Exercise:
Scan the entries below, and for each line that includes the word "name", make a copy.

Supplied records:
+++++
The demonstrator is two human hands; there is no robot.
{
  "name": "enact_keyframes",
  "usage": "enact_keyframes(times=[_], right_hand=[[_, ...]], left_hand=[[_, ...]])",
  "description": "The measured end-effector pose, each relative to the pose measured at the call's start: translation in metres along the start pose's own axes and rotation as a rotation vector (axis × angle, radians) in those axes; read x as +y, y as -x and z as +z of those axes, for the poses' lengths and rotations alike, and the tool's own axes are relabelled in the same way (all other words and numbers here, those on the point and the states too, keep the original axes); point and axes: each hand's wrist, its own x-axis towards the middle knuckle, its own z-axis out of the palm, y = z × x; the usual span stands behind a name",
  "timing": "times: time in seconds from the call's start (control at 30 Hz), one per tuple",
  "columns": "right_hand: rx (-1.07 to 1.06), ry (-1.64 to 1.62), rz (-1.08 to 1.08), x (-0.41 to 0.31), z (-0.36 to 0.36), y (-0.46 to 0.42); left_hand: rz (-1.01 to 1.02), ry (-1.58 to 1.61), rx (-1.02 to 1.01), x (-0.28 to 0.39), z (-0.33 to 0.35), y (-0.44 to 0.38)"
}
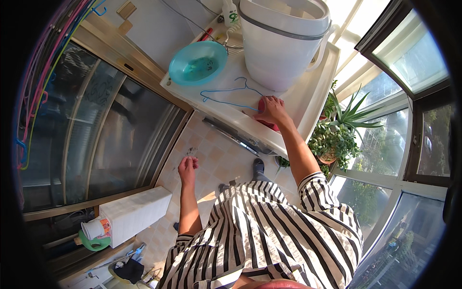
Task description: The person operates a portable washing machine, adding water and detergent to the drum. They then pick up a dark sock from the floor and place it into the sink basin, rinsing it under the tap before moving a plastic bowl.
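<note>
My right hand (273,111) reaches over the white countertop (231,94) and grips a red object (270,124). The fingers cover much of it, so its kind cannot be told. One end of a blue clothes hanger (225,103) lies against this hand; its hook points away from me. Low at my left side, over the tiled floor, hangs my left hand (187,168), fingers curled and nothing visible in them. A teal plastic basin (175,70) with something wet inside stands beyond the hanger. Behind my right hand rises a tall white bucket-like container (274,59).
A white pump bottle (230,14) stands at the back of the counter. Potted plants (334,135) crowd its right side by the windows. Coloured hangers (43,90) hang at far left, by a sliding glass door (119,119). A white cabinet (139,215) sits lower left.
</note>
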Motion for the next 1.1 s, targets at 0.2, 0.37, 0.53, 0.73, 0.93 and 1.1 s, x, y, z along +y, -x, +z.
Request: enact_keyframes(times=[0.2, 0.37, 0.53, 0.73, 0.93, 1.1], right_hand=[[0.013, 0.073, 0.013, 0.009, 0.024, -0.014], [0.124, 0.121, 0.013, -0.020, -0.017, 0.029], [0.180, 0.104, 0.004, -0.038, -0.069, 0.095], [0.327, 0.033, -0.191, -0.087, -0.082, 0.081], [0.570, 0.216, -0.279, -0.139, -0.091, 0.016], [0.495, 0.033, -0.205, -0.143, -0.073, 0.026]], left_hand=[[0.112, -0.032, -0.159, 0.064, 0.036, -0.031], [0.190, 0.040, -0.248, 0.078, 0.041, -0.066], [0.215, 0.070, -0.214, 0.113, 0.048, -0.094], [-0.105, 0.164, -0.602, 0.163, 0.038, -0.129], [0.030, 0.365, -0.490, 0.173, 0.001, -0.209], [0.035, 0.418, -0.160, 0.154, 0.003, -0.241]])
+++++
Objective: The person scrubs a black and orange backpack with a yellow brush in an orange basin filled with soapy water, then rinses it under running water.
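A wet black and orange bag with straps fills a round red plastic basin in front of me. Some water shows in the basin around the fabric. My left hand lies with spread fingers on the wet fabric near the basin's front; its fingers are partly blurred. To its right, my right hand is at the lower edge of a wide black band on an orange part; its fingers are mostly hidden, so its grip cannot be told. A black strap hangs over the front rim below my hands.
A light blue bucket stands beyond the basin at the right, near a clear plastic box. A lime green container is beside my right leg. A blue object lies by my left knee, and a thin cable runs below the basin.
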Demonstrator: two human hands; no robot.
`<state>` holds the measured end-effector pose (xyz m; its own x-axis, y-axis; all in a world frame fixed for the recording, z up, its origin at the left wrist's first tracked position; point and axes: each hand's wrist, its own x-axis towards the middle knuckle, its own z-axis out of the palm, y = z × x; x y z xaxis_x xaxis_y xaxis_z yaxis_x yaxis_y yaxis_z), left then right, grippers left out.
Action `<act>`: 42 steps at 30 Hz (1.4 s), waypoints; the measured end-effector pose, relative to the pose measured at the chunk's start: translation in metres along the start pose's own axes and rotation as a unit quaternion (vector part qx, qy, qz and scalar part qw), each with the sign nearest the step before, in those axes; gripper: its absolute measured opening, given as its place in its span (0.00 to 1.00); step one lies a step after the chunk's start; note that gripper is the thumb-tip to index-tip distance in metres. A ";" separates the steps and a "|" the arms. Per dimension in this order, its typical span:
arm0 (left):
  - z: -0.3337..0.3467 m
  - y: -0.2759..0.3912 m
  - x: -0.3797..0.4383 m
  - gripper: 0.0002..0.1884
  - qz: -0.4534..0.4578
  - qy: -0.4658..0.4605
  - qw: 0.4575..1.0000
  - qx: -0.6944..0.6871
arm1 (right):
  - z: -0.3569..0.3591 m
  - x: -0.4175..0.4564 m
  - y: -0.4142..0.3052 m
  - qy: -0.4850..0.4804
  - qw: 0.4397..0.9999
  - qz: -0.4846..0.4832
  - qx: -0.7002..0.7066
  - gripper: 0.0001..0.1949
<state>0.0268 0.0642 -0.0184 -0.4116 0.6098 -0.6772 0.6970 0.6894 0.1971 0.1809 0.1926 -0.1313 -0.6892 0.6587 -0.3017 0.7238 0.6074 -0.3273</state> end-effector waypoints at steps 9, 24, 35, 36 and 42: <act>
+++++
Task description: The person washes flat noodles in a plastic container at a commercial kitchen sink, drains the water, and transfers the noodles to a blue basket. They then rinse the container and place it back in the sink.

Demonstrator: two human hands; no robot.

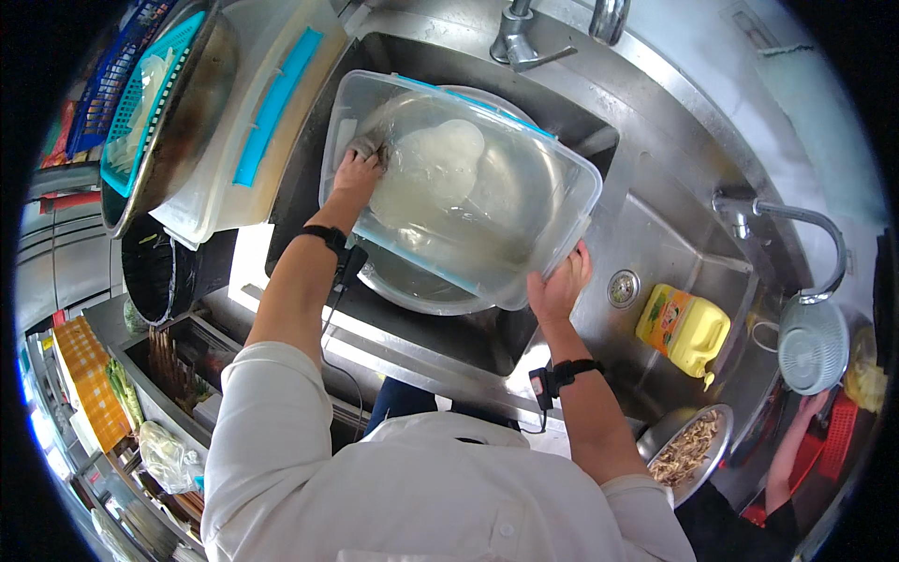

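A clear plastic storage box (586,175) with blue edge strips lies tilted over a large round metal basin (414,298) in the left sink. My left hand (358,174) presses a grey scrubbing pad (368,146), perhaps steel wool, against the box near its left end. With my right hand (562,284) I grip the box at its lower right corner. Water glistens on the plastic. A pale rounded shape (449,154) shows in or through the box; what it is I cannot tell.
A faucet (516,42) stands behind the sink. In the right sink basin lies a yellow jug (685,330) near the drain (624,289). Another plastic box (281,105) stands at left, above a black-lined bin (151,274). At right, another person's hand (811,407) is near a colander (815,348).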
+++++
Your response:
  "name": "enact_keyframes",
  "description": "The measured end-effector pose, each relative to the pose measured at the call's start: translation in metres along the start pose's own axes and rotation as a rotation vector (axis × angle, radians) in those axes; read x as +y, y as -x and z as +z of those axes, for the poses' lengths and rotations alike, and the tool's own axes are relabelled in the same way (all other words and numbers here, those on the point and the states too, keep the original axes); point and axes: each hand's wrist, its own x-axis towards the middle knuckle, its own z-axis out of the palm, y = z × x; the usual span stands behind a name",

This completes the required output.